— Task statement —
Go through the entries below and report how many lines contain the string "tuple". Nothing but the number is wanted.

Excerpts from a dataset
- Opening Delimiter -

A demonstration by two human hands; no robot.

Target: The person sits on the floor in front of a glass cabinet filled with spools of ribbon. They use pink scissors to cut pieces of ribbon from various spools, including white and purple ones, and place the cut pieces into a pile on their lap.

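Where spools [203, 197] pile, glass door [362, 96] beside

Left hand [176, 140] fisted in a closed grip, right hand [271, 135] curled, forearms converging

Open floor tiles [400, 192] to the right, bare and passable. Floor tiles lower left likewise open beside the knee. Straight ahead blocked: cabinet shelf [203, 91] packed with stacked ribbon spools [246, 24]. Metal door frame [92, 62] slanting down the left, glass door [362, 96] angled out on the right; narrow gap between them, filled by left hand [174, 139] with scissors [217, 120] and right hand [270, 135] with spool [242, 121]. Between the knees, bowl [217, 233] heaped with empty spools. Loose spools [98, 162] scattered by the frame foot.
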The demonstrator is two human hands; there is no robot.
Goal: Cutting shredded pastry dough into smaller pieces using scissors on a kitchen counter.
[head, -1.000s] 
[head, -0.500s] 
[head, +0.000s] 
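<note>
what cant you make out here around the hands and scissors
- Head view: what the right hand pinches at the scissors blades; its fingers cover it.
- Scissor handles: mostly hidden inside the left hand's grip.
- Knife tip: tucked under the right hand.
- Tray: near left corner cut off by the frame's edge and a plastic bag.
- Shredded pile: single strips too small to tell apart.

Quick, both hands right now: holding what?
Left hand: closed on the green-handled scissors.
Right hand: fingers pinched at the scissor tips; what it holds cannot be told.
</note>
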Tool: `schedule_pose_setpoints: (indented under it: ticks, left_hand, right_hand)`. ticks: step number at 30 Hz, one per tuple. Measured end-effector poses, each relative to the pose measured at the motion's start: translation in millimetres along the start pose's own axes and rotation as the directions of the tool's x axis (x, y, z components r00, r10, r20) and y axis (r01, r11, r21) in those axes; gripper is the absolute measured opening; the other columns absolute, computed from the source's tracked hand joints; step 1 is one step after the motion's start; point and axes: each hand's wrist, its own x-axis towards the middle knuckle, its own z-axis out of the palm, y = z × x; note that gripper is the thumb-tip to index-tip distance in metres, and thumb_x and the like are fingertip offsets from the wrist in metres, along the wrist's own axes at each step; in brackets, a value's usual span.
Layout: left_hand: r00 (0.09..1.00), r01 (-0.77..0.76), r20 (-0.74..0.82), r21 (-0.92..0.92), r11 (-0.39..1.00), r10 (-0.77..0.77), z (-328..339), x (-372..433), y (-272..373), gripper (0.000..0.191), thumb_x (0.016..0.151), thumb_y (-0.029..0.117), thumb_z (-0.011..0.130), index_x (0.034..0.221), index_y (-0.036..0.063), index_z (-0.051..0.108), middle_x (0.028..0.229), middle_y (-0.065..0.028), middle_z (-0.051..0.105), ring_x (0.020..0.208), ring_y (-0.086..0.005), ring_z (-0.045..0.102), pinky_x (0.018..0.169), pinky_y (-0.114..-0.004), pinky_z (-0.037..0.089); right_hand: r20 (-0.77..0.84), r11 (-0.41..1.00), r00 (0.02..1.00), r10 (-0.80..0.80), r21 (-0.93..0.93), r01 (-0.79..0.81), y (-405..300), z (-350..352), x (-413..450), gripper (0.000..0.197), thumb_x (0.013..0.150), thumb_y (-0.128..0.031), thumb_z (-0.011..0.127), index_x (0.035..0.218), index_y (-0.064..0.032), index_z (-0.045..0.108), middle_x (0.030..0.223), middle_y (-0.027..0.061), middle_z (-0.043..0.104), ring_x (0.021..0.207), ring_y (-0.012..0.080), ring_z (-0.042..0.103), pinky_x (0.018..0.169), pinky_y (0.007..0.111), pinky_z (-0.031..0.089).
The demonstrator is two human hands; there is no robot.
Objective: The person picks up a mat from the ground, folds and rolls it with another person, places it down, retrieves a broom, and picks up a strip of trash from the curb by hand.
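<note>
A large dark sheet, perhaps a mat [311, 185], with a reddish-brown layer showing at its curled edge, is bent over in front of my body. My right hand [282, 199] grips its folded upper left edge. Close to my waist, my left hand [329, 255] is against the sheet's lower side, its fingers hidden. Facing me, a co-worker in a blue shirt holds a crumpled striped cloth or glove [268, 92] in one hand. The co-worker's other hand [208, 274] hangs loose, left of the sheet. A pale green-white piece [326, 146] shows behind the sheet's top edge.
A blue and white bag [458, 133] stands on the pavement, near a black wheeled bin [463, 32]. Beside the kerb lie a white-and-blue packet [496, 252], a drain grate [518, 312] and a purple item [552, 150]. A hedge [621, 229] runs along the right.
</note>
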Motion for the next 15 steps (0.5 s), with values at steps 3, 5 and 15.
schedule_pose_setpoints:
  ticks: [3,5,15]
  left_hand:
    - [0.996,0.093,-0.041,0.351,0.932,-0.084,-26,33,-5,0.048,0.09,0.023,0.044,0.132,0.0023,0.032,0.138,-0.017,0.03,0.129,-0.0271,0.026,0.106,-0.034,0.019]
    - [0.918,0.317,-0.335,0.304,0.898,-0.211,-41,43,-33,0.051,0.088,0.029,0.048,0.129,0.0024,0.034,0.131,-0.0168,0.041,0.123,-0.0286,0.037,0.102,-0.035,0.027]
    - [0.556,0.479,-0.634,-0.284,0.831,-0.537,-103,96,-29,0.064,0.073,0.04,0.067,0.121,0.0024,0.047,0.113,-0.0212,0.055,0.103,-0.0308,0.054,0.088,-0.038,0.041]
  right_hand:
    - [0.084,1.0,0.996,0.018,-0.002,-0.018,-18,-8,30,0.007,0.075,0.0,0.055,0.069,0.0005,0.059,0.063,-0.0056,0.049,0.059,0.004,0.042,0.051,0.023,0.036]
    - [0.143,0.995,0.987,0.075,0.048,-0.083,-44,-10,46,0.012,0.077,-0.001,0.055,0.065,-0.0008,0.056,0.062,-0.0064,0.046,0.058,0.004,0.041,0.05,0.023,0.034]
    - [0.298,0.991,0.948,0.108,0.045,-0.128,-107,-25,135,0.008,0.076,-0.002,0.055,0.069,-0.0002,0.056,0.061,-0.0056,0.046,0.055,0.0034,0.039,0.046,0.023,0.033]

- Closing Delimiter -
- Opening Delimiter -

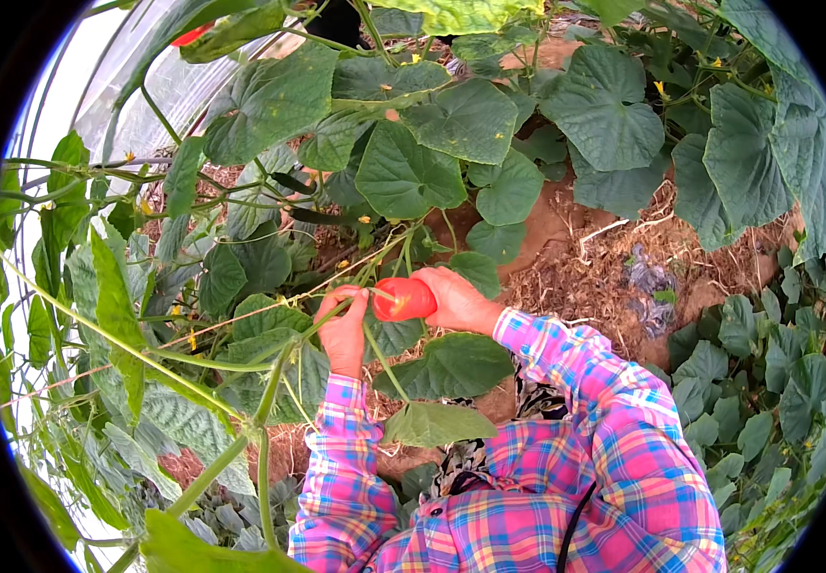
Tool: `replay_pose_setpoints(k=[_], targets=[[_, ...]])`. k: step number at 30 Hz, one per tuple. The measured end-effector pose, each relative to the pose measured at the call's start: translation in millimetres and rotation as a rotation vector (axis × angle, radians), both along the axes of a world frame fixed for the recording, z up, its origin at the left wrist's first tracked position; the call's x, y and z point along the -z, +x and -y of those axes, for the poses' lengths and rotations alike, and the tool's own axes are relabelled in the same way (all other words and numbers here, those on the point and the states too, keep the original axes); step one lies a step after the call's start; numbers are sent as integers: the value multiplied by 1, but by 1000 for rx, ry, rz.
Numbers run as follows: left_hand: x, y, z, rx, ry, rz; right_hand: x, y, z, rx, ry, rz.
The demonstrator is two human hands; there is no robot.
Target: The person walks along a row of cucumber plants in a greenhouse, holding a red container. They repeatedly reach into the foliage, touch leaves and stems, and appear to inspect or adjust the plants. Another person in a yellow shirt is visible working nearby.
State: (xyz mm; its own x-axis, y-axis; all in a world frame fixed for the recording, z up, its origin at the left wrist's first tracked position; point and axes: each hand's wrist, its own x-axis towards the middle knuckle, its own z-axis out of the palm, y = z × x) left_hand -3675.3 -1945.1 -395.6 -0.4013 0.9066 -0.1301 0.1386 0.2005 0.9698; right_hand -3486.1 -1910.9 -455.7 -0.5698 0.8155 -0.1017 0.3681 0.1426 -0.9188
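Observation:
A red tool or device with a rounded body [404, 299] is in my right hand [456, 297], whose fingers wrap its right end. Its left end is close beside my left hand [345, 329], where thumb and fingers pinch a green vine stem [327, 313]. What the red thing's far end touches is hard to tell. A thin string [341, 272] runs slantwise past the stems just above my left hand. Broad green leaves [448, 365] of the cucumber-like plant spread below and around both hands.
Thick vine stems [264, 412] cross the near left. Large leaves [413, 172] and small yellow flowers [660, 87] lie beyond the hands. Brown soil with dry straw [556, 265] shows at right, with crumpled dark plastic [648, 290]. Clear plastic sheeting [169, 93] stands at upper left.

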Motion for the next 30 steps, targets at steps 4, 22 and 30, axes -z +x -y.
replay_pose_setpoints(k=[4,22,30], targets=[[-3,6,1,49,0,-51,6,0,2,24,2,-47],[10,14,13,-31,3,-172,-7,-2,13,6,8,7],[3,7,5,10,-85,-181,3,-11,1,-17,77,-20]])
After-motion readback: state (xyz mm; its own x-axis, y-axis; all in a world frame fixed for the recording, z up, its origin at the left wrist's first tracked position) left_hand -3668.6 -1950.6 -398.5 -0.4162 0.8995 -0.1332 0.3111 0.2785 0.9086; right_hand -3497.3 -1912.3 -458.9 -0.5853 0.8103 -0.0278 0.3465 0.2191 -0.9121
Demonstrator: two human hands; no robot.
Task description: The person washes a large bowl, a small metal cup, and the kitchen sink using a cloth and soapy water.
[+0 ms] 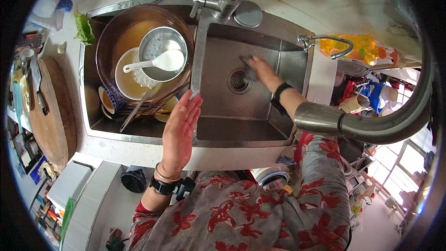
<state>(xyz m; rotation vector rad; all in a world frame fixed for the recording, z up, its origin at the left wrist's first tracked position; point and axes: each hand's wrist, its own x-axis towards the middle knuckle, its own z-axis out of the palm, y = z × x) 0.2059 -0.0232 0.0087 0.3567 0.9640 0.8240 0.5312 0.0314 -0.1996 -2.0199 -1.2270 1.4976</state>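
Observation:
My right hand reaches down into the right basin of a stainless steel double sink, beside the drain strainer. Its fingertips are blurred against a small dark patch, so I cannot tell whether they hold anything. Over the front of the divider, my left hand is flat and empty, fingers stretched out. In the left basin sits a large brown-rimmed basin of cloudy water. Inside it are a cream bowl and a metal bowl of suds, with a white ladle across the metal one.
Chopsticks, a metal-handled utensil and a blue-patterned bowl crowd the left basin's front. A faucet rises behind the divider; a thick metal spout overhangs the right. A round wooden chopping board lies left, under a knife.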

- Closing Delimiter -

— Result below —
2